## Instructions for the task
In your reply, restate all of the records below word for word.

## Data supplied
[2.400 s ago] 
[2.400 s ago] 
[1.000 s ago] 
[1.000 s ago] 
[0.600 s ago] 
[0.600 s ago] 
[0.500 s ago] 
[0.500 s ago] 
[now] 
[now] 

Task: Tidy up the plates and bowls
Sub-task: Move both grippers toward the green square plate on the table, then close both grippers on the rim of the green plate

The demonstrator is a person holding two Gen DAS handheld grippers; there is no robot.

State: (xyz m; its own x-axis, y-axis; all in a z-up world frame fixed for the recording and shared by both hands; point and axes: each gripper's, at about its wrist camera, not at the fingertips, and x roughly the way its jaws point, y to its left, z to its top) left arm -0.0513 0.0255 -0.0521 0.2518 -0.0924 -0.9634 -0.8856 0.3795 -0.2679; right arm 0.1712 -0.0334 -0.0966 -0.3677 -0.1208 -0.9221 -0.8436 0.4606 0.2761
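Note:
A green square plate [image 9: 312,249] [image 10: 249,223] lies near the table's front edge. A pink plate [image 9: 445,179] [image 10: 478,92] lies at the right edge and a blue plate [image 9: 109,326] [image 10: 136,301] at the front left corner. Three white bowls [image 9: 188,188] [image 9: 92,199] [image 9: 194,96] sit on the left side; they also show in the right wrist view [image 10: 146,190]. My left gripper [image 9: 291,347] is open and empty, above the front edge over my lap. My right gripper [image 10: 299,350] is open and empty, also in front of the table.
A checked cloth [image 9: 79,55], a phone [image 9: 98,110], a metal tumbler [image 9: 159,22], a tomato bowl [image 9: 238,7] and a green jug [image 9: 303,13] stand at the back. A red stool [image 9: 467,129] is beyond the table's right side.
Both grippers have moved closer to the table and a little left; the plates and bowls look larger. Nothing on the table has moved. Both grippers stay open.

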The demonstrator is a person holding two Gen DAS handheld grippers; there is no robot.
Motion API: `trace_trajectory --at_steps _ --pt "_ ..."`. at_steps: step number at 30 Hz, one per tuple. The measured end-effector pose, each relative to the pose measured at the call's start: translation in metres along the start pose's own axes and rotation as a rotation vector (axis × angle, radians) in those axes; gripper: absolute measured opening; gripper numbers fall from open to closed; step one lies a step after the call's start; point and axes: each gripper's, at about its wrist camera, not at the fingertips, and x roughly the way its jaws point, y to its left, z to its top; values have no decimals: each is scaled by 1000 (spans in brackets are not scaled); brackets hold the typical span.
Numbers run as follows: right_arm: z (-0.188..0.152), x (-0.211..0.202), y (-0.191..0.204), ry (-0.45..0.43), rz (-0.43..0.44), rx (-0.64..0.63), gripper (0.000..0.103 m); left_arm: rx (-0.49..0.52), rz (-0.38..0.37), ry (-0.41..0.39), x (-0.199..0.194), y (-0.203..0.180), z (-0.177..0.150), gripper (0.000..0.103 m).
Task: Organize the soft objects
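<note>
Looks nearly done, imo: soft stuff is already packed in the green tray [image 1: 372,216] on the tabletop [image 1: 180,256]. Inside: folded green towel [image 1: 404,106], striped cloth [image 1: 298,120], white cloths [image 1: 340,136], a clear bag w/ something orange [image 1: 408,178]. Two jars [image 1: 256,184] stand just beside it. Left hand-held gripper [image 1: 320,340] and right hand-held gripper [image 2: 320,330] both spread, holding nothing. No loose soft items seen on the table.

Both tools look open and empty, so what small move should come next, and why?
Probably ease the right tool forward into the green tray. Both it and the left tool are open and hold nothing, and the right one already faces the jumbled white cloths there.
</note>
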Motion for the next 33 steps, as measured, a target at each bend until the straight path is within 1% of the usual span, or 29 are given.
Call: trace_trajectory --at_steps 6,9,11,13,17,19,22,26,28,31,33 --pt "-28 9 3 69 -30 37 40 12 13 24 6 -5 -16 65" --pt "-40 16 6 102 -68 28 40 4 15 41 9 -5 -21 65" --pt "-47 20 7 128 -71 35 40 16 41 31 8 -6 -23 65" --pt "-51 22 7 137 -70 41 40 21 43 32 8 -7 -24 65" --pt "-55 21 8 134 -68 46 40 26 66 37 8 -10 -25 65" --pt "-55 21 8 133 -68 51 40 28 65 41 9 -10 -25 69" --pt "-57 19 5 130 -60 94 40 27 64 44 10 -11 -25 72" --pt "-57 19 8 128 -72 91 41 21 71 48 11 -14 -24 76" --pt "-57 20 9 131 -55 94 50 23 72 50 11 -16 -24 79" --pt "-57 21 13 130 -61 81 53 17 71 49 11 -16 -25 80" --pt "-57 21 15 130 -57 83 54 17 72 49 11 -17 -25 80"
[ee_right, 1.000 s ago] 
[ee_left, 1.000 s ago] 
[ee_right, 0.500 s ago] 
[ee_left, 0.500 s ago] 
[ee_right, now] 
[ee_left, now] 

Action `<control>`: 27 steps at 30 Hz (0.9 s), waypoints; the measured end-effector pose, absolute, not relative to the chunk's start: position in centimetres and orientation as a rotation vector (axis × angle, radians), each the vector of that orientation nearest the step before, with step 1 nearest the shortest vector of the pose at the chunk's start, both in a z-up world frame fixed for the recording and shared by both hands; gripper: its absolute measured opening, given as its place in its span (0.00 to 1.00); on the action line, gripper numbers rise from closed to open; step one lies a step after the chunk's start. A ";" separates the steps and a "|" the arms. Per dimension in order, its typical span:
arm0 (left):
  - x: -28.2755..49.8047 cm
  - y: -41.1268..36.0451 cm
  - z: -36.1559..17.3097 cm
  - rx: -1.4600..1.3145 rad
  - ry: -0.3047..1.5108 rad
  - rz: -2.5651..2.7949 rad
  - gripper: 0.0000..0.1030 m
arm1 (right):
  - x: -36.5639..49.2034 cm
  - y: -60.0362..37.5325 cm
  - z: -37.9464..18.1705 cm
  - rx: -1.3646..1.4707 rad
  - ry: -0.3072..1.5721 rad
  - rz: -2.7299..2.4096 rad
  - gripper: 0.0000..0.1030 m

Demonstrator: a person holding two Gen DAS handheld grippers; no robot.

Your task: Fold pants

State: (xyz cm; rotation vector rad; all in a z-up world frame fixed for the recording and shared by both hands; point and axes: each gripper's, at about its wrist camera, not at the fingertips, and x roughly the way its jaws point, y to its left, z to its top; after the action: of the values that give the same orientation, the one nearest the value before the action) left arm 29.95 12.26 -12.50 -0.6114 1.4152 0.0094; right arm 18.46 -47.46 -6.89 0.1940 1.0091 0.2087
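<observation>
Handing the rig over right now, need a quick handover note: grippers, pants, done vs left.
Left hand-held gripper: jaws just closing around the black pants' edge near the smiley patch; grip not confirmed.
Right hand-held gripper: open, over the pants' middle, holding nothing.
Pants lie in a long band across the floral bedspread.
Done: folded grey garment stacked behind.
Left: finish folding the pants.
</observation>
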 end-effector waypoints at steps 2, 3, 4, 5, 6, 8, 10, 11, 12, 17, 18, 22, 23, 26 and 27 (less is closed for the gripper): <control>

## Task solution
[2.400 s ago] 
[2.400 s ago] 
[1.000 s ago] 
[1.000 s ago] 
[0.600 s ago] 
[0.600 s ago] 
[0.500 s ago] 
[0.500 s ago] 
[now] 
[now] 

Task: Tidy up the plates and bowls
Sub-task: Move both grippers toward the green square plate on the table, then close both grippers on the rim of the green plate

The demonstrator is a person holding two Gen DAS handheld grippers; there is no robot.

State: (xyz m; its own x-axis, y-axis; all in a z-up world frame fixed for the recording and shared by both hands; point and axes: each gripper's, at about its wrist camera, not at the fingertips, and x roughly the way its jaws point, y to its left, z to its top) left arm -0.0513 0.0255 -0.0521 0.2518 -0.0924 -0.9634 -0.8856 0.3795 -0.2679; right arm 0.1712 -0.0334 -0.0966 -0.3677 -0.1208 -0.9221 -0.8436 0.4606 0.2761
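Note:
A green square plate [image 9: 312,249] [image 10: 249,223] lies near the table's front edge. A pink plate [image 9: 445,179] [image 10: 478,92] lies at the right edge and a blue plate [image 9: 109,326] [image 10: 136,301] at the front left corner. Three white bowls [image 9: 188,188] [image 9: 92,199] [image 9: 194,96] sit on the left side; they also show in the right wrist view [image 10: 146,190]. My left gripper [image 9: 291,347] is open and empty, above the front edge over my lap. My right gripper [image 10: 299,350] is open and empty, also in front of the table.
A checked cloth [image 9: 79,55], a phone [image 9: 98,110], a metal tumbler [image 9: 159,22], a tomato bowl [image 9: 238,7] and a green jug [image 9: 303,13] stand at the back. A red stool [image 9: 467,129] is beyond the table's right side.
Both grippers have moved closer to the table and a little left; the plates and bowls look larger. Nothing on the table has moved. Both grippers stay open.
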
The demonstrator is a person holding two Gen DAS handheld grippers; there is no robot.
Motion API: `trace_trajectory --at_steps _ --pt "_ ..."`. at_steps: step number at 30 Hz, one per tuple. The measured end-effector pose, each relative to the pose measured at the call's start: translation in metres along the start pose's own axes and rotation as a rotation vector (axis × angle, radians) in those axes; gripper: absolute measured opening; gripper numbers fall from open to closed; step one lies a step after the call's start; point and axes: each gripper's, at about its wrist camera, not at the fingertips, and x roughly the way its jaws point, y to its left, z to its top; values have no decimals: each is scaled by 1000 (spans in brackets are not scaled); brackets hold the typical span.
Numbers run as follows: right_arm: z (-0.188..0.152), x (-0.211..0.202), y (-0.191..0.204), ry (-0.45..0.43), rz (-0.43..0.44), rx (-0.64..0.63), gripper (0.000..0.103 m); left_arm: rx (-0.49..0.52), rz (-0.38..0.37), ry (-0.41..0.39), x (-0.199..0.194), y (-0.203..0.180), z (-0.177..0.150), gripper (0.000..0.103 m).
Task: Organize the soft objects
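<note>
Looks nearly done, imo: soft stuff is already packed in the green tray [image 1: 372,216] on the tabletop [image 1: 180,256]. Inside: folded green towel [image 1: 404,106], striped cloth [image 1: 298,120], white cloths [image 1: 340,136], a clear bag w/ something orange [image 1: 408,178]. Two jars [image 1: 256,184] stand just beside it. Left hand-held gripper [image 1: 320,340] and right hand-held gripper [image 2: 320,330] both spread, holding nothing. No loose soft items seen on the table.

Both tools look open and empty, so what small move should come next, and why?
Probably ease the right tool forward into the green tray. Both it and the left tool are open and hold nothing, and the right one already faces the jumbled white cloths there.
</note>
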Motion for the next 33 steps, as measured, a target at each bend until the straight path is within 1% of the usual span, or 29 are given.
Call: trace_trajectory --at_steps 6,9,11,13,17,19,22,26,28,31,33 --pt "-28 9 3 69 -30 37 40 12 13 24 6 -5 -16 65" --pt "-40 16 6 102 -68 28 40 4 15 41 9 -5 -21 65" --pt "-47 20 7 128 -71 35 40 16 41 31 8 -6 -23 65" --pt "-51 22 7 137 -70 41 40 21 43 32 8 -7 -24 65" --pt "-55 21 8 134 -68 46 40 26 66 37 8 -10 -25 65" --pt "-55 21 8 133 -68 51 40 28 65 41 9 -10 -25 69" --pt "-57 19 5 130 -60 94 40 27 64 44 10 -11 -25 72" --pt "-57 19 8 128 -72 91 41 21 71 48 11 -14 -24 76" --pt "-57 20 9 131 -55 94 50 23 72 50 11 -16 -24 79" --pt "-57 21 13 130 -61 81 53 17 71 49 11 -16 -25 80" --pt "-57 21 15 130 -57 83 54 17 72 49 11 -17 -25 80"
[ee_right, 1.000 s ago] 
[ee_left, 1.000 s ago] 
[ee_right, 0.500 s ago] 
[ee_left, 0.500 s ago] 
[ee_right, now] 
[ee_left, now] 

Action `<control>`: 27 steps at 30 Hz (0.9 s), waypoints; the measured end-effector pose, absolute, not relative to the chunk's start: position in centimetres and orientation as a rotation vector (axis × angle, radians), each the vector of that orientation nearest the step before, with step 1 nearest the shortest vector of the pose at the chunk's start, both in a z-up world frame fixed for the recording and shared by both hands; gripper: its absolute measured opening, given as its place in its span (0.00 to 1.00); on the action line, gripper numbers rise from closed to open; step one lies a step after the chunk's start. A ";" separates the steps and a "|" the arms. Per dimension in order, its typical span:
arm0 (left):
  - x: -28.2755..49.8047 cm
  - y: -41.1268..36.0451 cm
  - z: -36.1559..17.3097 cm
  - rx: -1.4600..1.3145 rad
  - ry: -0.3047..1.5108 rad
  - rz: -2.5651..2.7949 rad
  - gripper: 0.0000..0.1030 m
arm1 (right):
  - x: -36.5639..49.2034 cm
  - y: -60.0362..37.5325 cm
  - z: -37.9464..18.1705 cm
  - rx: -1.3646..1.4707 rad
  - ry: -0.3072..1.5721 rad
  - rz: -2.7299..2.4096 rad
  - gripper: 0.0000..0.1030 m

Demonstrator: a person holding two Gen DAS handheld grippers; no robot.

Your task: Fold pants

State: (xyz cm; rotation vector rad; all in a z-up world frame fixed for the recording and shared by both hands; point and axes: each gripper's, at about its wrist camera, not at the fingertips, and x roughly the way its jaws point, y to its left, z to its top; after the action: of the values that give the same orientation, the one nearest the value before the action) left arm 29.95 12.26 -12.50 -0.6114 1.4152 0.0094; right arm 18.46 -47.46 -6.89 0.1940 1.0091 0.2087
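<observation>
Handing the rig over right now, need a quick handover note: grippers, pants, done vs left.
Left hand-held gripper: jaws just closing around the black pants' edge near the smiley patch; grip not confirmed.
Right hand-held gripper: open, over the pants' middle, holding nothing.
Pants lie in a long band across the floral bedspread.
Done: folded grey garment stacked behind.
Left: finish folding the pants.
</observation>
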 end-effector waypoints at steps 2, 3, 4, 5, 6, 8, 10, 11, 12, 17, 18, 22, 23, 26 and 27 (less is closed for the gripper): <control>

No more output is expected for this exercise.